CEEH Centro de Estudios Europa Hispánica

España y Génova. Obras, artistas y coleccionistas

Author

Piero Boccardo, José Luis Colomer and Clario Di Fabio (dirs.)

Characteristics

272 pages; 246 color illustrations; hardcover with jacket; 24 x 30 cm

Publication

Spanish; jointly published with the Fundación Carolina; 2003

ISBN

978-84-933403-4-0

Price

62,50

Stemming originally from the circulation of International Gothic and early Renaissance painting around the Mediterranean, artistic relations between Genoa and Spain were given definitive impetus by the strong political and economic ties that linked the republic to the Spanish monarchy from the mid sixteenth century onwards. Philip II’s sending for a large number of Genoese painters to take part in the decoration of the monastery of the Escorial was one of the first milestones in a long flow of artists, works and materials from Genoa to the Iberian Peninsula over the centuries. This volume brings together a set of recent research papers on the key figures in these age-old links between Spain and Genoa and on the influence in Spain of Genoese works and collections of Italian art brought to Spain by Genoese.

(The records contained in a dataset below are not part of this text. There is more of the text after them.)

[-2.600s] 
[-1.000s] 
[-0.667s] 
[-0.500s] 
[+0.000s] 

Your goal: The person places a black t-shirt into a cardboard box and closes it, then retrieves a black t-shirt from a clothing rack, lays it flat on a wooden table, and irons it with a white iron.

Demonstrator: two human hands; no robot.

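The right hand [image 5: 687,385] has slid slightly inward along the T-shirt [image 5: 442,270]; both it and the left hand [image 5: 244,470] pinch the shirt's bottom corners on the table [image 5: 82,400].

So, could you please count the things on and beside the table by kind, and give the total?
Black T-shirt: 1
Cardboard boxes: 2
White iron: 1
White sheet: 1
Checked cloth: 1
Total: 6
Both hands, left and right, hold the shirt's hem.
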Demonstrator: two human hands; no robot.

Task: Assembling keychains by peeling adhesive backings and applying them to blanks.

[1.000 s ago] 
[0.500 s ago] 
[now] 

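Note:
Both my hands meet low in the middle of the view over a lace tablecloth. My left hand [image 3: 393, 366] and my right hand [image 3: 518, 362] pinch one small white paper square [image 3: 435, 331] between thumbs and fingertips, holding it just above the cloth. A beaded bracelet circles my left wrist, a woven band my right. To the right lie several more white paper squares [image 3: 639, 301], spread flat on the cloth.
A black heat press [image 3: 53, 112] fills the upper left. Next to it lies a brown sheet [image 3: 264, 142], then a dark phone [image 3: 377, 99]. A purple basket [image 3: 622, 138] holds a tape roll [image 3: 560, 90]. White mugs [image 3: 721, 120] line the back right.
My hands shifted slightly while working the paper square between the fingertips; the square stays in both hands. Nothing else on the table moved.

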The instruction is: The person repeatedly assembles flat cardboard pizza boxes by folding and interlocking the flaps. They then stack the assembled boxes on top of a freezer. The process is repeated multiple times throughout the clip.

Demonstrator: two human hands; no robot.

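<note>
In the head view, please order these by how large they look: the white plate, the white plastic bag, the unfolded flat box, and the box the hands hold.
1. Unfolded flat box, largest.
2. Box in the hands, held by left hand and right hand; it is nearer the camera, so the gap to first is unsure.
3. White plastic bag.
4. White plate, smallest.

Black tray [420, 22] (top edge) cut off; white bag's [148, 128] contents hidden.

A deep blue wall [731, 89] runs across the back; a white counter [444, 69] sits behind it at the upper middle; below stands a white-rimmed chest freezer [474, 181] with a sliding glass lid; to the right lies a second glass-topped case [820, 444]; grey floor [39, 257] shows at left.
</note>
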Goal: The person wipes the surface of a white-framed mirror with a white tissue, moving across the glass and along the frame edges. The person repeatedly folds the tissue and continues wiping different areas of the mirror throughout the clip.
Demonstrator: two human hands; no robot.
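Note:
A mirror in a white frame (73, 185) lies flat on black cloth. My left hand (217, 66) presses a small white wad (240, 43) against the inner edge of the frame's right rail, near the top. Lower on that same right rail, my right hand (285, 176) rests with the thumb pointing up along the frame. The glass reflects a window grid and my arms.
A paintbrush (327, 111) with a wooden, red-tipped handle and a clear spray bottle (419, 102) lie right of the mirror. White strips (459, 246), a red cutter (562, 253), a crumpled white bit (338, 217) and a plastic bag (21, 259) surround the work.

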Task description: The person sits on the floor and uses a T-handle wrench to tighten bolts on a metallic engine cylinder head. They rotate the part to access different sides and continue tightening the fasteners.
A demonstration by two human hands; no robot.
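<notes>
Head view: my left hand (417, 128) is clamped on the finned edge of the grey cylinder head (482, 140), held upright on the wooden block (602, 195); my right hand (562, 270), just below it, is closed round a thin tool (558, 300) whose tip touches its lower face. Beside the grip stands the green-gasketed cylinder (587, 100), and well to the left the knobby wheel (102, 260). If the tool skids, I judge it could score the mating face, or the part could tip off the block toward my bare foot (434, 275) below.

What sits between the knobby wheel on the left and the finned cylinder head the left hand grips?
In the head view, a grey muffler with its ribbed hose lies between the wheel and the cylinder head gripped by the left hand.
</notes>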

Piero Boccardo earned a degree in Art History from the University of Genoa, furthered his studies at the Universidad Autónoma in Madrid and the Musée du Louvre, and gained his doctorate with a thesis on collecting among the Genoese aristocracy in the seventeenth and eighteenth centuries. He is director of the Musei di Strada Nuova in Genoa and has curated various exhibitions, among them Van Dyck a Genova (1997), L’Età di Rubens (2004), and Il tormento e l’estasi. I San Sebastiano di Guido Reni a confronto (2007). He is the author of studies such as Andrea Doria e le arti (1988) and I Grandi disegni italiani del Gabinetto disegni e stampe di Palazzo Rosso (1999).

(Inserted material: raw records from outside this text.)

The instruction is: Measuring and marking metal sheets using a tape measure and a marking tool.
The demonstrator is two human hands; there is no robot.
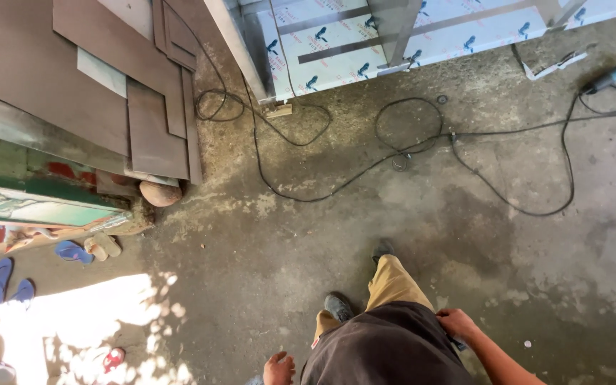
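Both hands empty from what I see: right hand (456,322) touching the dark shirt (386,346), left hand (278,369) loosely curled above the concrete floor (251,249).

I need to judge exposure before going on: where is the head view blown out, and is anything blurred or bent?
Head view: the sunlit floor patch at lower left is washed out, with dappled shadow edges; the rest of the concrete sits in even shade; the angle grinder and cable read sharp; straight edges bow slightly toward the corners; the right hand is clear.

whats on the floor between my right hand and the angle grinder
Head view: bare stained concrete floor and a black cable looping from the angle grinder; nothing else before the right hand.
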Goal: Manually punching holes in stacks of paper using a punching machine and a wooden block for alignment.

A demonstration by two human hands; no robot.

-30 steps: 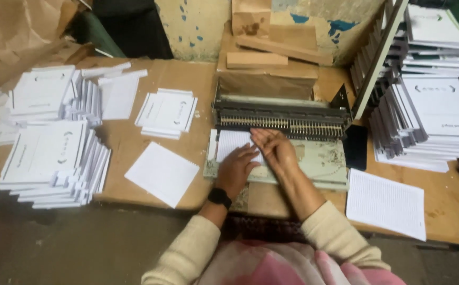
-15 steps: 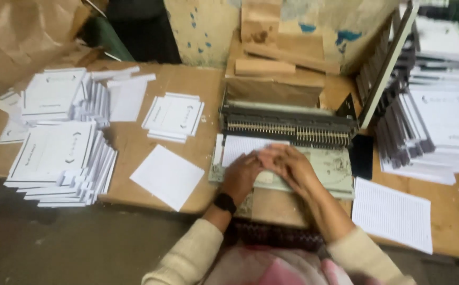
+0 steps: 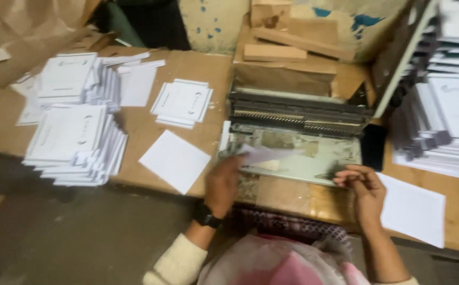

José Luis Colomer holds a PhD in Comparative Literature from the University of Bologna and a degree in Art History from the Sorbonne. He currently directs the Centro de Estudios Europa Hispánica and the Center for Spain in America. His research addresses cultural relations between Spain and Italy in the seventeenth century through diplomatic agents and the exchange of gifts of artworks between the European courts and Spanish kings and queens, as well as Velázquez’s second journey to Rome and his connections with prominent Italians at the court of Madrid.

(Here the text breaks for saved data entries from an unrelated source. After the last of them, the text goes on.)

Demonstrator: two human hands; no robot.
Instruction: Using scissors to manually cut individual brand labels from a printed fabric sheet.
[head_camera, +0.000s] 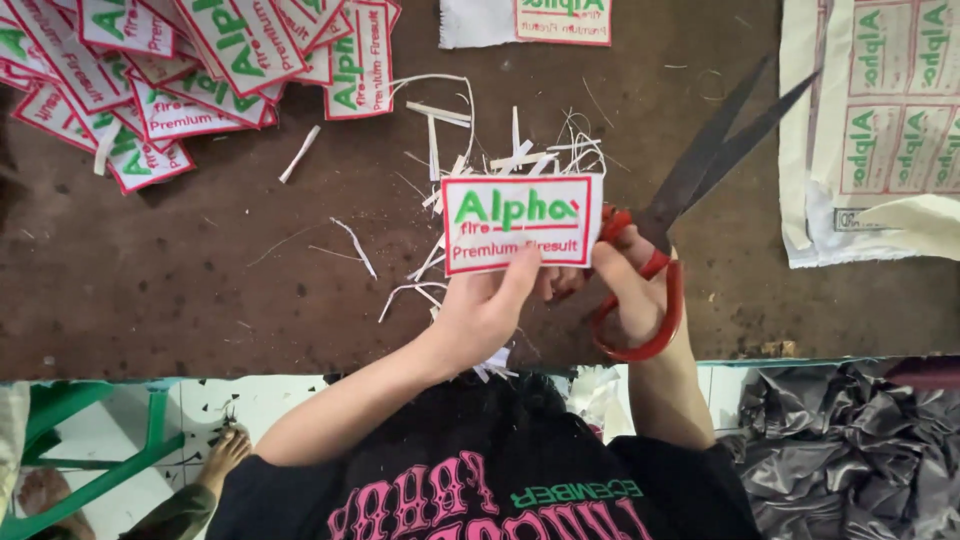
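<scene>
While the left hand (487, 305) pinches a white embroidered patch (521, 222) just above the brown table (180, 290), the right hand (625, 285) grips red-handled scissors (668, 230), blades slightly parted beside the patch's right edge. Trimmed patches (200, 60) are heaped top left, with white fabric scraps (470, 140) scattered behind.

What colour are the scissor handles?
Red, on the scissors in the right hand; head view.

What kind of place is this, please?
Probably a small sewing or label-trimming workshop: the left hand holds a cloth patch, the right hand works scissors, and a patch pile lies nearby.
</scene>
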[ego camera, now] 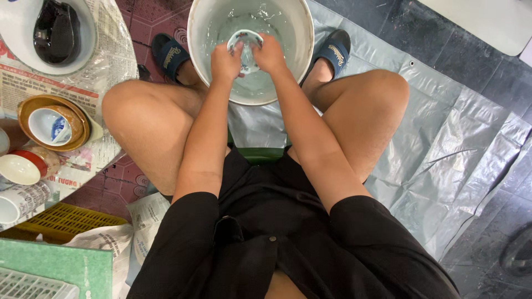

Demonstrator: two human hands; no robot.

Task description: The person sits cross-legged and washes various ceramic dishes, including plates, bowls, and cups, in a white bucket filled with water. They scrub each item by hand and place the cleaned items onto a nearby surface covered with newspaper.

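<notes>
Inside the white bucket (195, 33), at twelve o'clock from the seated person and set between the two sandalled feet, a small cup (245, 45) with a pale rim and blue-and-red pattern is held over the water. It lies directly between the hands: the left hand (225, 62) grips it from nine o'clock, the right hand (270, 55) from three o'clock, both closed round its sides with fingers curled over the wall, so neither is spread and neither is free. The cup's mouth faces up toward the camera and slightly toward twelve o'clock, so its axis runs roughly along the line of sight, tipped away from the body. Both hands touch it; the right appears to sit a little higher on the rim, the left a little lower and nearer the body. How far the cup's base dips into the water cannot be told, since the fingers cover it. Well apart, at nine to ten o'clock, a newspaper-covered table (111, 61) carries more crockery: a blue-and-white cup (51, 126) nested in a brown bowl (33, 105), a red-rimmed bowl (21, 168), and a dark glossy piece (55, 33) on a white plate. A grey tarpaulin (443, 144) spreads under the bucket toward three o'clock.
</notes>
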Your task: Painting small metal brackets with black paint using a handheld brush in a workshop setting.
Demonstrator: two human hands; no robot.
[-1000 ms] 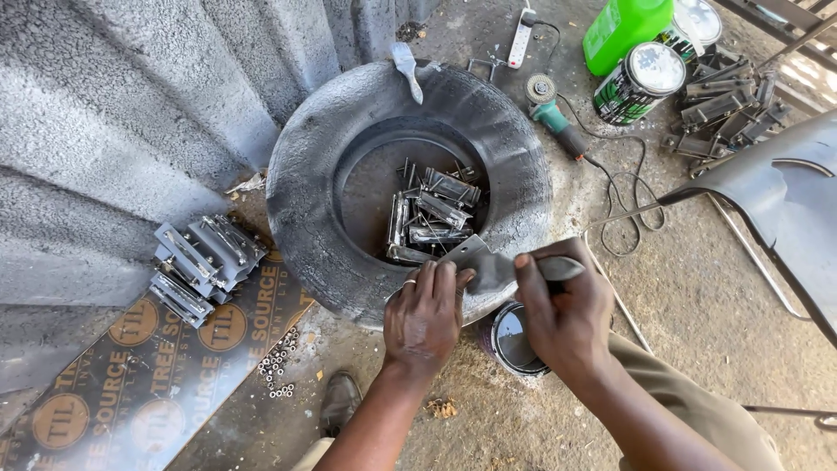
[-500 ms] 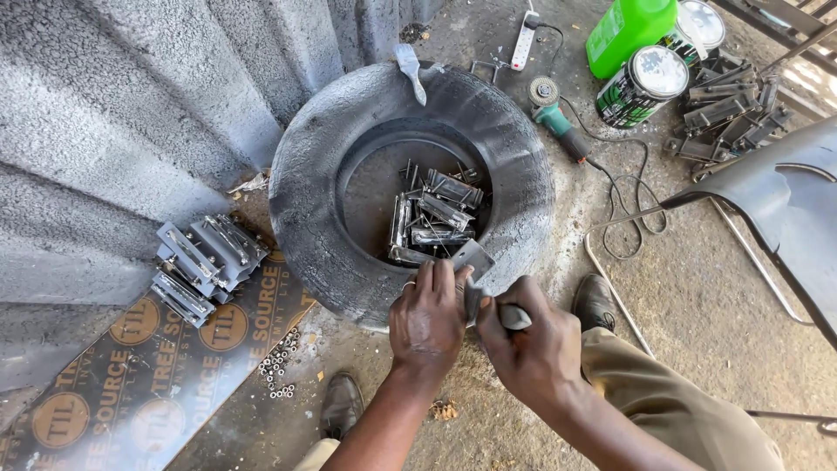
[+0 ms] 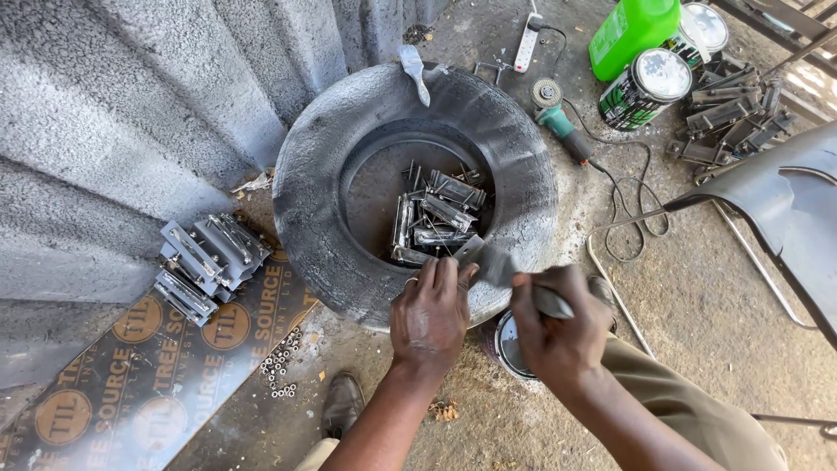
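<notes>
- While the right hand (image 3: 558,327) closes its grip around the handle of a paintbrush (image 3: 506,270), the bristles now lie against a small metal piece (image 3: 466,253) at the near rim of the tyre (image 3: 523,174); a second ago the brush sat lower, over the paint tin.
- Just left of that grip, the left hand (image 3: 432,314) pinches the metal piece between thumb and fingers, holding it steady on the rubber, as it did before.
- By that shift, the brush looks freshly loaded and the coating stroke on this piece seems to be beginning.
- Below the right grip, partly hidden by the wrist, stands the open paint tin (image 3: 506,349) on the ground.
- Beyond the grips, inside the tyre's hollow, lies a heap of similar metal brackets (image 3: 436,214).
- Far left of the grips, more brackets (image 3: 205,262) are stacked on a printed board (image 3: 131,384), with loose nuts (image 3: 281,371) nearby.
- Farther off, a second brush (image 3: 414,70) rests on the tyre's far rim, near an angle grinder (image 3: 558,122), cans (image 3: 649,83) and a green jug (image 3: 632,30).
</notes>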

Clario Di Fabio teaches Art History at the University of Genova and has directed the Galleria di Palazzo Bianco. He carries out research on artistic relations between Liguria and Europe and has published many studies on medieval and Renaissance art, including La cattedrale di Genova nel medioevo (secoli vi-xiv) (1998) and Genova e la Francia: opere, artista, committenti, collezionisti (2003, with Piero Boccardo and Philippe Sénéchal).